- **BRIEF**: Copy out all of the data below with no alterations.

- **STUDY MATERIAL**:
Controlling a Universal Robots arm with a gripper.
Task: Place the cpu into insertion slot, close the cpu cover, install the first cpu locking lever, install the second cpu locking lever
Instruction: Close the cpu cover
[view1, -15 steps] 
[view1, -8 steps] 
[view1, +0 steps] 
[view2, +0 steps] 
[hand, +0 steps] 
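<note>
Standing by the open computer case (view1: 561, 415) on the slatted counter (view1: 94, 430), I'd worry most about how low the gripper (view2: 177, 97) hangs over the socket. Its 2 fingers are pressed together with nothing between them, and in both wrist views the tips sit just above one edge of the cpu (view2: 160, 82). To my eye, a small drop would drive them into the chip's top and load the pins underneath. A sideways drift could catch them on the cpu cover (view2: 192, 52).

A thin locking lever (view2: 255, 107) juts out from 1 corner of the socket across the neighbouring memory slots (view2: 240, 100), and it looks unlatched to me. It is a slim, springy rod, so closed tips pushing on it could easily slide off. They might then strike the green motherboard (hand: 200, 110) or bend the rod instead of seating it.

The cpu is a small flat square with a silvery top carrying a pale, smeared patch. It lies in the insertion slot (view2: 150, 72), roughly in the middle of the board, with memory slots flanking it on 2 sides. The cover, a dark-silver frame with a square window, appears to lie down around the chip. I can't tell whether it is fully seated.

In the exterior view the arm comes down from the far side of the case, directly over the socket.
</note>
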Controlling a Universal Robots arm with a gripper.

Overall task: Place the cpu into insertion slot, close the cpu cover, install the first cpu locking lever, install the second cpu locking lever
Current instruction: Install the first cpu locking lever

- **WRITTEN ANSWER**:
Controlling a Universal Robots arm with a gripper.
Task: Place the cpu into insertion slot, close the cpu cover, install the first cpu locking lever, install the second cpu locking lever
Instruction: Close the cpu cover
[view1, -15 steps] 
[view1, -8 steps] 
[view1, +0 steps] 
[view2, +0 steps] 
[hand, +0 steps] 
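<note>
Standing by the open computer case (view1: 561, 415) on the slatted counter (view1: 94, 430), I'd worry most about how low the gripper (view2: 177, 97) hangs over the socket. Its 2 fingers are pressed together with nothing between them, and in both wrist views the tips sit just above one edge of the cpu (view2: 160, 82). To my eye, a small drop would drive them into the chip's top and load the pins underneath. A sideways drift could catch them on the cpu cover (view2: 192, 52).

A thin locking lever (view2: 255, 107) juts out from 1 corner of the socket across the neighbouring memory slots (view2: 240, 100), and it looks unlatched to me. It is a slim, springy rod, so closed tips pushing on it could easily slide off. They might then strike the green motherboard (hand: 200, 110) or bend the rod instead of seating it.

The cpu is a small flat square with a silvery top carrying a pale, smeared patch. It lies in the insertion slot (view2: 150, 72), roughly in the middle of the board, with memory slots flanking it on 2 sides. The cover, a dark-silver frame with a square window, appears to lie down around the chip. I can't tell whether it is fully seated.

In the exterior view the arm comes down from the far side of the case, directly over the socket.
</note>
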Controlling a Universal Robots arm with a gripper.

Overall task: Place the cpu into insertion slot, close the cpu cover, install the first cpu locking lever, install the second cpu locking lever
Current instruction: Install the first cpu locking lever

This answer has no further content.